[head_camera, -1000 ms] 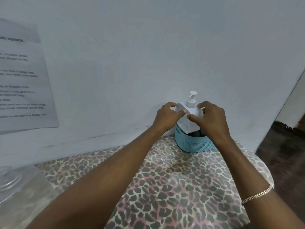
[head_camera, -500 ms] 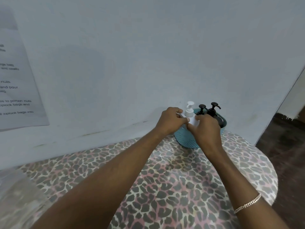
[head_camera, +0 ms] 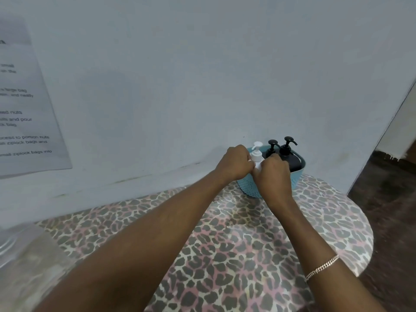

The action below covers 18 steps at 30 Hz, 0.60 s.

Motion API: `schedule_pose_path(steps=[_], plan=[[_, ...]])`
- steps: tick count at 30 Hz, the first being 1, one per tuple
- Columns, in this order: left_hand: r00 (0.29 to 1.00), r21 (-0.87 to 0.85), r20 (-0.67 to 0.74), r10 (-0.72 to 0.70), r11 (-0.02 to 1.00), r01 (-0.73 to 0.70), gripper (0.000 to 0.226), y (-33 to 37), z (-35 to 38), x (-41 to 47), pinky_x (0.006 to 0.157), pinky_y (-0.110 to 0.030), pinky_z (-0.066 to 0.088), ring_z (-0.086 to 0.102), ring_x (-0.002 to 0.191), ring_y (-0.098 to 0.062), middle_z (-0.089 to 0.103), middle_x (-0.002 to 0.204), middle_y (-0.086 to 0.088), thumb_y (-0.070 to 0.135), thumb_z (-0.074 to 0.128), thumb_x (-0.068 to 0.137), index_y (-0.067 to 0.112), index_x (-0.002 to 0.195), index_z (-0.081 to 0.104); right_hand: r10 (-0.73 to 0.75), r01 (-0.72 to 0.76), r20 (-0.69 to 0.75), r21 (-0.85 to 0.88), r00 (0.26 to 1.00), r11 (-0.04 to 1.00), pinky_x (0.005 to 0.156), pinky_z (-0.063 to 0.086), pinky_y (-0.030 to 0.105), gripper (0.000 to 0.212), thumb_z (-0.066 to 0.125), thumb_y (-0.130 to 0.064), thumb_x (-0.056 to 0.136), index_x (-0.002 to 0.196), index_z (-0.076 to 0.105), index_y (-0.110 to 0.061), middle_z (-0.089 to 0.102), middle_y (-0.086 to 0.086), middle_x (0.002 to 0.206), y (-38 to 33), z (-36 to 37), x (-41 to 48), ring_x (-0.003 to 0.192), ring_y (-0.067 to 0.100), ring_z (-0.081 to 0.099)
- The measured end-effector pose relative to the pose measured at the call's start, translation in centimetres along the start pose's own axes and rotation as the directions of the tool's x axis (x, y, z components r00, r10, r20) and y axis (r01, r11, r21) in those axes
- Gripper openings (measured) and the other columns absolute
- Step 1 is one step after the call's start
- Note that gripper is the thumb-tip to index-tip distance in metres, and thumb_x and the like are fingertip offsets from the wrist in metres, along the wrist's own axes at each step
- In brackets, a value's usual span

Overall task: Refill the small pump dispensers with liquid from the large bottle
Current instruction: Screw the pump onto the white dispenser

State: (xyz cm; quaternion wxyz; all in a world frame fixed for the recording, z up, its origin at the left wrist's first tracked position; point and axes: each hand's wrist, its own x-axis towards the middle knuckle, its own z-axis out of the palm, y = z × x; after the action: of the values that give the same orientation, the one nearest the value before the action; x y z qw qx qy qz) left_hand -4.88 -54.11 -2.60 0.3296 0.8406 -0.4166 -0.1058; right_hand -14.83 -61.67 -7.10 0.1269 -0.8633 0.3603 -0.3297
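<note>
A white pump dispenser (head_camera: 257, 155) stands in the left end of a teal perforated basket (head_camera: 297, 176) against the wall. My left hand (head_camera: 236, 162) and my right hand (head_camera: 273, 174) both grip its body from either side, hiding most of it; only the pump head and neck show. Two black pump dispensers (head_camera: 286, 154) stand in the basket to the right of it. The large bottle (head_camera: 20, 262) is a blurred clear container at the lower left edge.
The round table (head_camera: 236, 255) carries a leopard-print cloth; its right edge drops to a dark floor (head_camera: 394, 210). A printed sheet (head_camera: 22, 113) hangs on the wall at left. The basket sits close against the wall.
The white dispenser has gone down into the basket, with both hands still on it. The two black dispensers, hidden a second ago, now show to its right.
</note>
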Motion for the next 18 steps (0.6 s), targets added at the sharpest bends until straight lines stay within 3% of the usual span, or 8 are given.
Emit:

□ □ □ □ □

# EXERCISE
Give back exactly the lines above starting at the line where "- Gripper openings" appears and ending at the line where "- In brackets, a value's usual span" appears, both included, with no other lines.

# RESULT OF THIS TASK
- Gripper openings (measured) and the other columns absolute
- Step 1 is one step after the call's start
- Note that gripper is the thumb-tip to index-tip distance in metres, and thumb_x and the like are fingertip offsets from the wrist in metres, along the wrist's own axes at each step
- In brackets, a value's usual span

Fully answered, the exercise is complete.